REQUIRED WORK:
The expected response is a copy of every line in the entries below that includes the word "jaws".

(Stored entries)
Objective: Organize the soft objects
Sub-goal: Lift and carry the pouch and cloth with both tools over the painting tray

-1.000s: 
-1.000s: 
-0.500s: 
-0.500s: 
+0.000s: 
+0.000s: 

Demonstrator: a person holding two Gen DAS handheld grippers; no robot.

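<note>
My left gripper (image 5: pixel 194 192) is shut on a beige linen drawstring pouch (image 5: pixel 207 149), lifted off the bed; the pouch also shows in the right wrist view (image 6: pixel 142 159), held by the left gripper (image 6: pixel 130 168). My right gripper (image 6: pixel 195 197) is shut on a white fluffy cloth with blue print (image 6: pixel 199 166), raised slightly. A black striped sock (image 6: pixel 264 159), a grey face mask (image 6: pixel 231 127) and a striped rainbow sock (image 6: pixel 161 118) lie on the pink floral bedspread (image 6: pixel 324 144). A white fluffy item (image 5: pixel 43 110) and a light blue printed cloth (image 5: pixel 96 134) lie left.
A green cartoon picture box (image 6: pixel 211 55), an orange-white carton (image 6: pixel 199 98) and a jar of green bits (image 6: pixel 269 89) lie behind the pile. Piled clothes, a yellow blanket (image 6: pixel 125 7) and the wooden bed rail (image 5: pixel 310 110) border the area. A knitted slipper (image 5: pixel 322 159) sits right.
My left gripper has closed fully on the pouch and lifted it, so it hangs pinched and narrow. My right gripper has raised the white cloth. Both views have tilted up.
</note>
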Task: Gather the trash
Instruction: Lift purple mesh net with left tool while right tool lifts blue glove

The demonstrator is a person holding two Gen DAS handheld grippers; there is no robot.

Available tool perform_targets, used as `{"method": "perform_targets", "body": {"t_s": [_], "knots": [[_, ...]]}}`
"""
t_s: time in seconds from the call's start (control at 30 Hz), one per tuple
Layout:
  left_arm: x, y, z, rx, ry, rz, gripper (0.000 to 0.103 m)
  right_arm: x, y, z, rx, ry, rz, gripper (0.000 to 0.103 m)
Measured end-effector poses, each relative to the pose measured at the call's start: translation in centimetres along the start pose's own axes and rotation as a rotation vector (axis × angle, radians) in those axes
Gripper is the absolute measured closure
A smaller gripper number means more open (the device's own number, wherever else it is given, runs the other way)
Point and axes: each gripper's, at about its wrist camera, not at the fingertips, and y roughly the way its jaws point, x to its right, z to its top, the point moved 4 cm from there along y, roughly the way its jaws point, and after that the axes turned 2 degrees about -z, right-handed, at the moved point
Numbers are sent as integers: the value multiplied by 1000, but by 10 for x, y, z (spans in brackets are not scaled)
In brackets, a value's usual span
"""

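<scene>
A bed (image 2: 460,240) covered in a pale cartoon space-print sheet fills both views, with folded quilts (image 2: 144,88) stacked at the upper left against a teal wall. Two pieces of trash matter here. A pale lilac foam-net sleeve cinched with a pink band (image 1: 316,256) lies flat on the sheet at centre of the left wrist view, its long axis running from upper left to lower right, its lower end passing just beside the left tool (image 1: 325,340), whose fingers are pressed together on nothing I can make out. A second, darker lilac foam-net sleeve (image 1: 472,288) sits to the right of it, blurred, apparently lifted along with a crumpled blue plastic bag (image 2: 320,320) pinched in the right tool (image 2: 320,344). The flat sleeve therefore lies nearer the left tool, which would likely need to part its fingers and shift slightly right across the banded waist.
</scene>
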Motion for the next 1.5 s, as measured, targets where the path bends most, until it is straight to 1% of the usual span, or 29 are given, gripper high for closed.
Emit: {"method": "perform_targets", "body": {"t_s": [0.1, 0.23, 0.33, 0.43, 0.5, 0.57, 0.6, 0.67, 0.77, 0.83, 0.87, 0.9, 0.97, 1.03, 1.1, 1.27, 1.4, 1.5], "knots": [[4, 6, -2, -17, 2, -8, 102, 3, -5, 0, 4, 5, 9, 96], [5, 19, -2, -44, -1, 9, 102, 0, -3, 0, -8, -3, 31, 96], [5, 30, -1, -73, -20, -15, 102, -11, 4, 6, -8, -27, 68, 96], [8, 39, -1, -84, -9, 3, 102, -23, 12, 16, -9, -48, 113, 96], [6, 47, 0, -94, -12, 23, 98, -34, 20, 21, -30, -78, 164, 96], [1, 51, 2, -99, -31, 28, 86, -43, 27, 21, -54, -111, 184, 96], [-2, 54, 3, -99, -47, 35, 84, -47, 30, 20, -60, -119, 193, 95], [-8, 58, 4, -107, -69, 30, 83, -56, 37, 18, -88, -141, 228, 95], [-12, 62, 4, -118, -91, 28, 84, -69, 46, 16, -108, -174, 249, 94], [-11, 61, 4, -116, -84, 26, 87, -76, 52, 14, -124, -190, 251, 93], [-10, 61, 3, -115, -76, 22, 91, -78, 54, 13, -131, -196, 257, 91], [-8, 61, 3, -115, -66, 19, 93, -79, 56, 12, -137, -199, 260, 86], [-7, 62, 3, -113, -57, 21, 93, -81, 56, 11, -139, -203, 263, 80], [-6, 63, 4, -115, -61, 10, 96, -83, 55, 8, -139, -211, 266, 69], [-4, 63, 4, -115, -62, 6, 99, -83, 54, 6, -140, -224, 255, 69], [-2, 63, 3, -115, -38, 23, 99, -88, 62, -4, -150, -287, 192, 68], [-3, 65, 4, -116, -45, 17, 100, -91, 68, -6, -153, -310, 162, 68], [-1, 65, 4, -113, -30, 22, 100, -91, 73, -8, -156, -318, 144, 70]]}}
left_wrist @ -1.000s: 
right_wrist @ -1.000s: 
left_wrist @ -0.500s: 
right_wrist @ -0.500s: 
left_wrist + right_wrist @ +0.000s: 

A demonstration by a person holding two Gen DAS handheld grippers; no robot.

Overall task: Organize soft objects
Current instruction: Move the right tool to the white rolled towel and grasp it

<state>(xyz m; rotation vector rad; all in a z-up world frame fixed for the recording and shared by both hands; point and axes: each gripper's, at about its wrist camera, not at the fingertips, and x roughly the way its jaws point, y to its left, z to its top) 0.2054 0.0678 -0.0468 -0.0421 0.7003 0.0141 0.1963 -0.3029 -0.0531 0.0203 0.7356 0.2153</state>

ANSWER SECTION:
Point and axes: each gripper's, at about its wrist camera, not at the fingertips, and y roughly the way its jaws point, x to its right, z to its top, the point moved 4 cm from there along y, roughly the way its jaws point, and after that the axes turned 2 degrees about -z, right-handed, at the moved point
<state>(xyz m; rotation vector rad; all in a z-up world frame fixed for the recording and shared by both hands; point and axes: each gripper's, at about its wrist camera, not at the fingertips, and x roughly the way its jaws point, y to its left, z to its top) 0.2054 0.0678 -0.0468 -0.0421 0.7003 0.0141 0.1963 -0.3029 -0.0531 0.0203 0.7356 0.2153</state>

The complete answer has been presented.